The task — Pictures are to be left out; every line from the one that holds "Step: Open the" to the end of the data is to be retyped exactly.

§

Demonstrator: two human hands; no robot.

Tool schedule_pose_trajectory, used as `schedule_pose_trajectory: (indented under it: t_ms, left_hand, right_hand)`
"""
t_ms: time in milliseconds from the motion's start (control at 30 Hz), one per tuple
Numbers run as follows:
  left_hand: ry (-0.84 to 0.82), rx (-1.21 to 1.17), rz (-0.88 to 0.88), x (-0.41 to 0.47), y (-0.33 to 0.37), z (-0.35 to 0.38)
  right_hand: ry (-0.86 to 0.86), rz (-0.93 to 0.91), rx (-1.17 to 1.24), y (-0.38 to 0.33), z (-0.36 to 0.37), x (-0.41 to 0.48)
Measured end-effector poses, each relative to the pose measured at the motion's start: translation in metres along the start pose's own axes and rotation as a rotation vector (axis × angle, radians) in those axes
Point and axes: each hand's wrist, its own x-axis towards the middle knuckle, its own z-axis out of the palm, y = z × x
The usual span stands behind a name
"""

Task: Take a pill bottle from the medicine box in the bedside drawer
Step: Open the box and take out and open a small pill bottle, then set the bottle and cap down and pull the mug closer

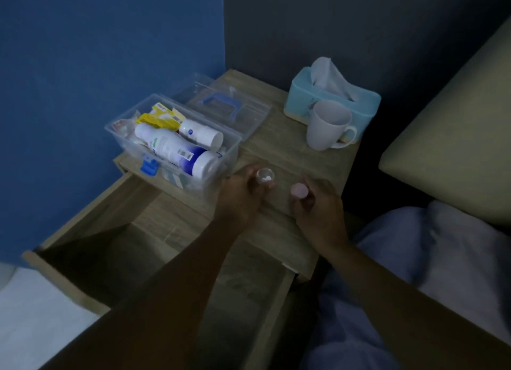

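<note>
pill bottle [265, 176], small and clear with white pills visible in the bottom, uncapped, held upright in the left hand [243, 195] over the front edge of the bedside table top [279, 153], fingers wrapped round its side. right hand [318, 206] close beside it, fingers pinched on a pink cap [298, 190], the two hands near but not touching. medicine box [171, 145], clear plastic with a blue latch, sits open on the left of the table top, holding white bottles and yellow packets; its clear lid [224, 106] with a blue handle lies just behind. drawer [154, 248] below pulled out. white mug [327, 124] stands in front of a blue tissue box [331, 93] at the back right.
</note>
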Motion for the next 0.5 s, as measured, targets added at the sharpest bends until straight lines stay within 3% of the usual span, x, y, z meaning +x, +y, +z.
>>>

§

Exercise solution —
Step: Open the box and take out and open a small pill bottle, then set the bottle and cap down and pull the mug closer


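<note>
pill bottle [265, 176], small and clear with white pills visible in the bottom, uncapped, held upright in the left hand [243, 195] over the front edge of the bedside table top [279, 153], fingers wrapped round its side. right hand [318, 206] close beside it, fingers pinched on a pink cap [298, 190], the two hands near but not touching. medicine box [171, 145], clear plastic with a blue latch, sits open on the left of the table top, holding white bottles and yellow packets; its clear lid [224, 106] with a blue handle lies just behind. drawer [154, 248] below pulled out. white mug [327, 124] stands in front of a blue tissue box [331, 93] at the back right.
</note>
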Motion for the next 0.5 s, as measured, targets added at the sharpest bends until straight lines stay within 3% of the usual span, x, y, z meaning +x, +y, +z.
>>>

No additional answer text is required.